Malzahn’s contract hasn’t been significantly adjusted – other than a year added on – since the eve of the SEC championship in 2013. Could there be a repeat of the timing in 2017? If not, and Auburn loses on Saturday, things will get really interesting. Only at Auburn could there be this level of drama on this big of a stage.
If you haven’t heard, Florida State coach Jimbo Fisher is the prime target here. He’s done absolutely nothing to downplay rumors he may leave Tallahassee, and the whole situation has gotten so sideways that an angry Seminole fan who questioned his loyalty got escorted from Fisher’s radio show on Wednesday night.
Fisher won’t talk with anyone about going to Texas A&M until after Florida State plays Louisiana-Monroe on Saturday afternoon.
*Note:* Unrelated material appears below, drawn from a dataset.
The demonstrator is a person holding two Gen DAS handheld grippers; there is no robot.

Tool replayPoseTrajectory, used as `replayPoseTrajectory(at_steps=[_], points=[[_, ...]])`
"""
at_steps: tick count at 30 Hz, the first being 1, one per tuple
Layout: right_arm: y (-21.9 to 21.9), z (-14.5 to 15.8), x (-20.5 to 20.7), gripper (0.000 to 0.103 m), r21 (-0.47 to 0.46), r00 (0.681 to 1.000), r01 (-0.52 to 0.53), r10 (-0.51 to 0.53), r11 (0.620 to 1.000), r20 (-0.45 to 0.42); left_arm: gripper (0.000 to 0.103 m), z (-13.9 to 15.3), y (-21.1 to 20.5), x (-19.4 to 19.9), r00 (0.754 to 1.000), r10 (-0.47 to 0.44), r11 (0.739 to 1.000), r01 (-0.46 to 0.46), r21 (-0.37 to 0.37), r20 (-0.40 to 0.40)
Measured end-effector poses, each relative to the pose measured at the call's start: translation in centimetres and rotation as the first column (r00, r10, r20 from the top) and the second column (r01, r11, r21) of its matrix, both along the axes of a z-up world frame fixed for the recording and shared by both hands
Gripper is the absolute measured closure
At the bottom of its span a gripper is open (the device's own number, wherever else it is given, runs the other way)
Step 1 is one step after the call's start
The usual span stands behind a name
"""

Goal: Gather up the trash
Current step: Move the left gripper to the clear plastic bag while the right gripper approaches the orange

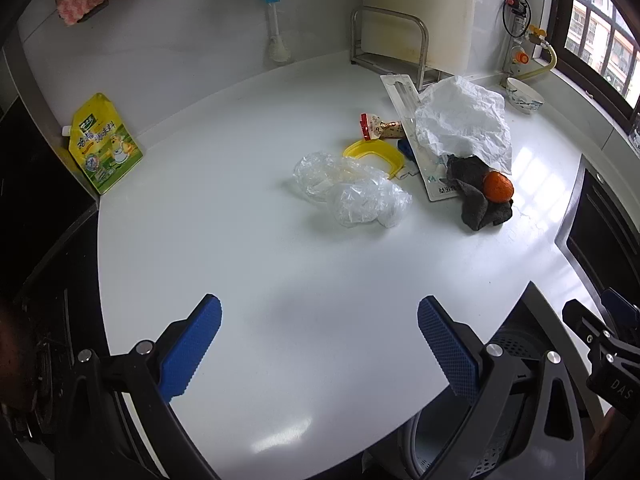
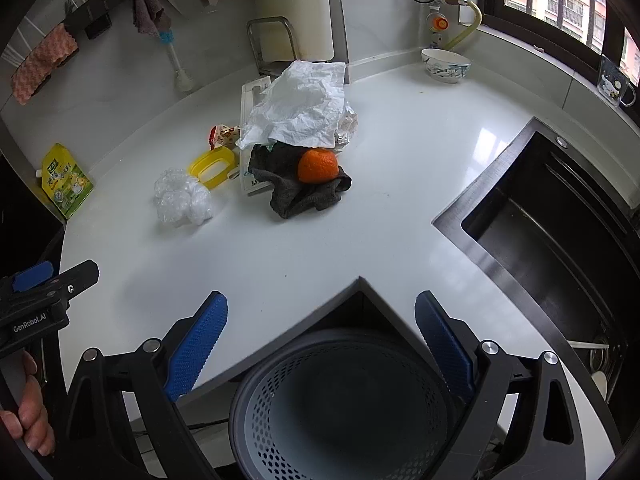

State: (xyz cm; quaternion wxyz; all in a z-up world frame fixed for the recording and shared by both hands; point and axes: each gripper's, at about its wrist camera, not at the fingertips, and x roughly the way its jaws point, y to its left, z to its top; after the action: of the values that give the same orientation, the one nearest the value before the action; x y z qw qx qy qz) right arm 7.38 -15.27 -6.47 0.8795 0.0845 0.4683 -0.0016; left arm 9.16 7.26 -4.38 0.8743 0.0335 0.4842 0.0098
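I am seeing a glossy white counter [image 2: 400, 168] carrying a crumpled white paper sheet [image 2: 300, 108], a dark grey cloth [image 2: 304, 196] under a bright orange fruit [image 2: 318, 166], a curved yellow plastic piece [image 1: 376, 154], clear crinkled plastic wrap [image 1: 352, 192], and a yellow-green printed pouch [image 1: 105, 144]. A grey perforated basket [image 2: 344, 408] is showing below.

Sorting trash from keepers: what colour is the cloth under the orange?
Dark grey cloth, clearest in the right wrist view.
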Motion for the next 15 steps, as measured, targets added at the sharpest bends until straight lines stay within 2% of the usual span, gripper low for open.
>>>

There’s been endless speculation about how much Texas A&M could pay Fisher, as Texas A&M athletic director Scott Woodward hasn’t been shy about the potential financial muscle available at A&M.
For Fisher, staying in Tallahassee would require a Brian Kelly-like staff reboot, similar to the overhaul the Notre Dame coach executed last off-season. That would involve potentially cleaning house on an aging and stagnant staff that isn’t exactly percolating with hot coaching candidates.
FSU did have three high-profile recruits de-commit on Wednesday, another sign pointing toward Fisher not sticking around.
But leaving may require thorny personal decisions, as the family dynamic of this is the unknown and personal part for Fisher.
The only sign that doesn’t point to Fisher leaving is his history of staying, as LSU called twice recently and there have been other opportunities to depart Tallahassee over the years. This time feels different. We’ll know after Saturday if it actually is different.